My wife signed up this week to run a half marathon in the spring.  She invited me to sign up with her–which I seriously contemplated–at least for a couple of days.  I even spent some time running on the track at the gym to see how my body would hold up to the punishment of pounding my feet against the ground (not well, in case you are interested).  But as I thought about it, I started to remember the pain she went through last year as she prepared for what was then her first half marathon (The picture is of my wife, Angie (left), and her friend after finishing last year’s half-marathon.).  At different times during training, she was icing her aching knees, hips and various other parts of her body.  She was hurting.  The training was grueling and at times, it didn’t seem like she was having a lot of fun.  But, she did it.  She ran her first half marathon in a time she was happy with.  And I am incredibly proud of her.

I have always said since my college days, that running a marathon isn’t something I have any interest in doing.  For one, my body isn’t designed to withstand the punishment that long distance running places on it.  Thanks to my genetics, most of my joints are not designed well for any type of impact, which is why I’ve logged in what seems like a million hours on zero-impact elliptical machines.  But despite that, I still seriously considered signing up for this marathon with my wife.  Why?

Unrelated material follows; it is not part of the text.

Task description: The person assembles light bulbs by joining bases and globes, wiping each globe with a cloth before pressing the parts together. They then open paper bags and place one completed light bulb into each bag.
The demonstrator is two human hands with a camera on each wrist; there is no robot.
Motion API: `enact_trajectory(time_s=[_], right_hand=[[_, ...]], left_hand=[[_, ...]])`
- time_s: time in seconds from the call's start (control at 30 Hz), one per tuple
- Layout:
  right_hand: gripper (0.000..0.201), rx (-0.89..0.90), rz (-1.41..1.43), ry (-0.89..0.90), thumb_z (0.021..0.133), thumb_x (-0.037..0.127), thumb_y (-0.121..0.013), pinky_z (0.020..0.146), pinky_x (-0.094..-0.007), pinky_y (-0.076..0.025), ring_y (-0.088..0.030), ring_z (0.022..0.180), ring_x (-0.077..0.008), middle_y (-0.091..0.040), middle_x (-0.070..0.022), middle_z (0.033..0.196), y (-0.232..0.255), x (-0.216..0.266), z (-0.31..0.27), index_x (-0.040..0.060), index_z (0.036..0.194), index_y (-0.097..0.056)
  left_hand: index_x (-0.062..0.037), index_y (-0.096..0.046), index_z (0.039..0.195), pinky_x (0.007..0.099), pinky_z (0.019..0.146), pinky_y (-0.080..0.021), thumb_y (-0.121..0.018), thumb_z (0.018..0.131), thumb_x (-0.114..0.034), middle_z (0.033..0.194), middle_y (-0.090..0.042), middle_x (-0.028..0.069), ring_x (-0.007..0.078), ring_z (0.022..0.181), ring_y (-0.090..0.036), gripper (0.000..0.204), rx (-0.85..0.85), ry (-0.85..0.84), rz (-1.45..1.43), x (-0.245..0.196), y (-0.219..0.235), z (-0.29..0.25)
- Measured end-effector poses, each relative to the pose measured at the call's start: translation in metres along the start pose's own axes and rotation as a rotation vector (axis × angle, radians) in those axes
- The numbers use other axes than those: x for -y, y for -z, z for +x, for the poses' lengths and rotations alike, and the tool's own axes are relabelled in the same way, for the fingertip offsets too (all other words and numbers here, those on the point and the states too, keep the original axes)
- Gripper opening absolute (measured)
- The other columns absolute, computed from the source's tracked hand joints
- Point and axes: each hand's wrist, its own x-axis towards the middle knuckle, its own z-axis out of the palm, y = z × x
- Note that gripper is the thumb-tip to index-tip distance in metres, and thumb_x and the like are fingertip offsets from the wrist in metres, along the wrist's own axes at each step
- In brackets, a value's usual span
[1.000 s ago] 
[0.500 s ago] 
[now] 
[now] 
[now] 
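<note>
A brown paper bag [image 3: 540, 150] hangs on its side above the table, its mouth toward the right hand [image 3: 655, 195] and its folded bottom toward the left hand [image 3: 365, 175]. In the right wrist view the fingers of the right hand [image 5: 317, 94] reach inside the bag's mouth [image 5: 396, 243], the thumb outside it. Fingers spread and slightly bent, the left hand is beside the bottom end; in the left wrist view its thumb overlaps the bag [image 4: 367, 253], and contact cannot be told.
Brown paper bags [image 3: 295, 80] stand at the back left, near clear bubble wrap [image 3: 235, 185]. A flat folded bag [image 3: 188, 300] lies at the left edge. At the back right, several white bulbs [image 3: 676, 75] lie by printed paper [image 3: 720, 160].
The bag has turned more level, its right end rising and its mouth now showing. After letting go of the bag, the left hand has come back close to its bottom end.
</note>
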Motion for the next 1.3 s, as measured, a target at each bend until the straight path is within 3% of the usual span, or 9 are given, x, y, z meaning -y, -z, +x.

Turns out, I love stretch assignments.  For me, stretch assignments are big goals that I’m not sure I can accomplish when I set out.  The reason I even contemplated signing up for the half marathon was that I’m not sure I could actually do it.  I know that the process of trying to do it would force me to grow and do things I maybe didn’t think possible.  Alas, I decided not to run the half marathon because the risk to my body was not worth it to me.  But I am now on the path to identify a different stretch assignment in the arena of my physical health.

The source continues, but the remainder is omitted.